About 1.4 million people in Puerto Rico depend on the Nutrition Assistance Program (NAP) to supplement their ability to buy food for their families. The program is set to run out of money next month.
Per an analysis by the Center on Budget and Policy Priorities, a nonpartisan policy and research organization, one-third of the food benefits distributed to a staggering 1.3 million people will be cut, if Congress doesn’t approve another block grant for NAP. It is Puerto Rico’s version of SNAP (the supplemental food benefit program which functions here on the mainland). To make matters worse, 100,000 people on the island will lose the benefit altogether.
According to the analysis, the maximum food assistance for a family of four could decline from $649 a month to $410, for example.
“This isn’t money that Puerto Rico is using for some vanity project. It’s not like a shiny new terminal at an airport. It’s literally money for the most basic of needs which, in this case, is food,” Javier Balmaceda, a senior policy analyst at the CBPP, said.

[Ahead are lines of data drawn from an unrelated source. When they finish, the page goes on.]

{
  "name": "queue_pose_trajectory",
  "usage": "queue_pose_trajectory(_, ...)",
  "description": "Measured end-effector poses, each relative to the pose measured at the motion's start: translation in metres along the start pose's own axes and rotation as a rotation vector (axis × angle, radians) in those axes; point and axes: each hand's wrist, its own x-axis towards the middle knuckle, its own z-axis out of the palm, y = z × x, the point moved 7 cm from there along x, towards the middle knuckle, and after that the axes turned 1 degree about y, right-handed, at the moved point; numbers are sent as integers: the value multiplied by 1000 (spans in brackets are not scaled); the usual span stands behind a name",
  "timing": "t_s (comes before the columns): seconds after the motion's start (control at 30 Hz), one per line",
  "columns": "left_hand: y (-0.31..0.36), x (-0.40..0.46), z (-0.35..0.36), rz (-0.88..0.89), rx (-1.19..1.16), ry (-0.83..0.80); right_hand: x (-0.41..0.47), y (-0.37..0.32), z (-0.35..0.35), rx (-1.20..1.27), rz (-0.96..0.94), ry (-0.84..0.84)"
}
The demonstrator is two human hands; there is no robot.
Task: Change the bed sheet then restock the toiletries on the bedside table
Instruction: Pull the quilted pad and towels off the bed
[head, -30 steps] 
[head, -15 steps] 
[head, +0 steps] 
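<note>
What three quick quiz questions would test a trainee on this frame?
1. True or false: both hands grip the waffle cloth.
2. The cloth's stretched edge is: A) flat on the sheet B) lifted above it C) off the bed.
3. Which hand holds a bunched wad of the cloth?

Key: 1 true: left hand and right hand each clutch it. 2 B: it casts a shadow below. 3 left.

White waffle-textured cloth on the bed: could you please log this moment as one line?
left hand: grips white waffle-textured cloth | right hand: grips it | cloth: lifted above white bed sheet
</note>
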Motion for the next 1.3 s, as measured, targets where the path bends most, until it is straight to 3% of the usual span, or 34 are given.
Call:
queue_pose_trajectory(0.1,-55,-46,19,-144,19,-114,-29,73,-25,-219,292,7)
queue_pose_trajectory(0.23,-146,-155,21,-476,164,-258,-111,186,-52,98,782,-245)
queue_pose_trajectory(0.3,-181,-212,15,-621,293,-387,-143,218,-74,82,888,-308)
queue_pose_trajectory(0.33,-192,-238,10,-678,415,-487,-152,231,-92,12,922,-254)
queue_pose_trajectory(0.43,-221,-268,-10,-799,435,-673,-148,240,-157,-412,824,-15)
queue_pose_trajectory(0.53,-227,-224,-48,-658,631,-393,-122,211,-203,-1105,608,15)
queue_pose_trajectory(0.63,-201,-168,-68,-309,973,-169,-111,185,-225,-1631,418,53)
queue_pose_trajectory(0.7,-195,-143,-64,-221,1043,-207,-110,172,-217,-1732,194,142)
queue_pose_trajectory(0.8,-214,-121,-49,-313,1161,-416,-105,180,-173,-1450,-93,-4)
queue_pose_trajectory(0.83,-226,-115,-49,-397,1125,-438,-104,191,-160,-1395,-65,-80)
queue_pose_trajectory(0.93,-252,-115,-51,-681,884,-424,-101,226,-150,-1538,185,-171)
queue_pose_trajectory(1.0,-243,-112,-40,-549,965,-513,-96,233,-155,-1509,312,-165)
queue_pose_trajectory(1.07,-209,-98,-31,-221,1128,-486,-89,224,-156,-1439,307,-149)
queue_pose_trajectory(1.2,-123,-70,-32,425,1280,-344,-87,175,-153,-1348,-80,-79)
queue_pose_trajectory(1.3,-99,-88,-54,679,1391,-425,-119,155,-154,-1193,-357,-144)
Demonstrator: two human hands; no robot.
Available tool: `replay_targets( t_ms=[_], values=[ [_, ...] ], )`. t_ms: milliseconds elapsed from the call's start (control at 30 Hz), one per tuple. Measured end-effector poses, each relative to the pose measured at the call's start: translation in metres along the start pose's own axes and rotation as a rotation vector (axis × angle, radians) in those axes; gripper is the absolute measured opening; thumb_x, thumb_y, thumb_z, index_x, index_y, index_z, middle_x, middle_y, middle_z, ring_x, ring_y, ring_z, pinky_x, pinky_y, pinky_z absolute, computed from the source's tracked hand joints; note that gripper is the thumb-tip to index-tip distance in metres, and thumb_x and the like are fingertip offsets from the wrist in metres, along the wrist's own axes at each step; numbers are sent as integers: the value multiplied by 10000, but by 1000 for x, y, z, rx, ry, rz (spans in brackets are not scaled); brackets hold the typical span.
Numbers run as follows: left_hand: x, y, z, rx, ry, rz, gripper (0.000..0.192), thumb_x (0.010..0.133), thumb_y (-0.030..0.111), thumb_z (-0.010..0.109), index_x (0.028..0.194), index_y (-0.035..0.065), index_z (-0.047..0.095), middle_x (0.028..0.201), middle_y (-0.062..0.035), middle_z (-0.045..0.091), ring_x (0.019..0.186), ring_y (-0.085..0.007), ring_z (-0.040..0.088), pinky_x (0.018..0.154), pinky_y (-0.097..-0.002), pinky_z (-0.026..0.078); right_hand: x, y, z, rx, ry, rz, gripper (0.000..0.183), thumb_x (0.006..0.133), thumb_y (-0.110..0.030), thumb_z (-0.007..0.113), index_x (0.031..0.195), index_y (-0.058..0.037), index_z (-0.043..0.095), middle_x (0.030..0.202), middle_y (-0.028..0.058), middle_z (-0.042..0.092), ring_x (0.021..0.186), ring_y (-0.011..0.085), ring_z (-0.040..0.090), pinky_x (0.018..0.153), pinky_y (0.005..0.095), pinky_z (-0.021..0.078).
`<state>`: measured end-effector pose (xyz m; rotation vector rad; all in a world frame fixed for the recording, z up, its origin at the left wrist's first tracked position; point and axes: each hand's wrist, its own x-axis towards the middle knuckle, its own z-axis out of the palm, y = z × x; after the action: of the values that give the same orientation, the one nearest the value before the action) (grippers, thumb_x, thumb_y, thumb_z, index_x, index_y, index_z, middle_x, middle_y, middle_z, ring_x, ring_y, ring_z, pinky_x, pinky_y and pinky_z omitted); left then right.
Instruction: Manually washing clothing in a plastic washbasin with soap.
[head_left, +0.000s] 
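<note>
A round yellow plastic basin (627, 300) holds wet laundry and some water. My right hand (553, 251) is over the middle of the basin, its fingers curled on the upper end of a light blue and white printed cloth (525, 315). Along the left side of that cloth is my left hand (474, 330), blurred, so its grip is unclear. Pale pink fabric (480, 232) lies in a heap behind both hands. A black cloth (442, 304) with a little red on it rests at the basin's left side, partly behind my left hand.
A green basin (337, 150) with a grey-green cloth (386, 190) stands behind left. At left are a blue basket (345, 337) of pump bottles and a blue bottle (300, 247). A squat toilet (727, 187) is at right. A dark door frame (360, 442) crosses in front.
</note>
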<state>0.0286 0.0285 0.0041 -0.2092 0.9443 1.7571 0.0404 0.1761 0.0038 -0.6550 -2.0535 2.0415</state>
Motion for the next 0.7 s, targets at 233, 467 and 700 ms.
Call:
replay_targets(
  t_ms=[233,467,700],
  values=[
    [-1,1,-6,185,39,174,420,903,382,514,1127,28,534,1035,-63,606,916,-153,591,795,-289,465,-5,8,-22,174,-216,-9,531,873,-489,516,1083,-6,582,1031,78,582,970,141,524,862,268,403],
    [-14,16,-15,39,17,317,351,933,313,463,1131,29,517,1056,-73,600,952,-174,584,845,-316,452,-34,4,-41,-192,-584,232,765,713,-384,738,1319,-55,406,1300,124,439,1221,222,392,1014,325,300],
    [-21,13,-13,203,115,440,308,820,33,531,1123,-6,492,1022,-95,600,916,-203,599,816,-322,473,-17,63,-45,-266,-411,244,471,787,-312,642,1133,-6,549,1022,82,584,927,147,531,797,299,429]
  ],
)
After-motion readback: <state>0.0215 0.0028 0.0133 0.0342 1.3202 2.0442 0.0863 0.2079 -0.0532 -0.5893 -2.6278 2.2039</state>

Although Puerto Rico is a territory of the United States, the island and its people are often treated poorly in respect to policies. Puerto Rico used to participate in the Food Stamp Program (FSP), but that changed in 1982.
The NAP program puts Puerto Rico at an unfortunate disadvantage, though. Because the money is distributed in block grants, there are funding caps that cannot be increased, even if demand requires it.
The federal government approved nearly $1.27 billion in additional NAP funding to help meet the increased demand for food benefits, following the devastation caused by hurricanes Maria and Irma. The Puerto Rican government has requested an additional $600 million.
Although both parties in the House and Senate want to approve the funding, the White House is adamantly against giving Puerto Rico any more money.
The Trump administration has called the request “excessive and unnecessary.”
Given the fact that Puerto Rico still hasn’t recovered from the harrowing effects of both hurricanes, it’s diabolical to think that this administration would even consider adding further stress to an already dire situation. Holding food, which is one of the three basic needs of all people, over American citizens’ heads is reprehensible.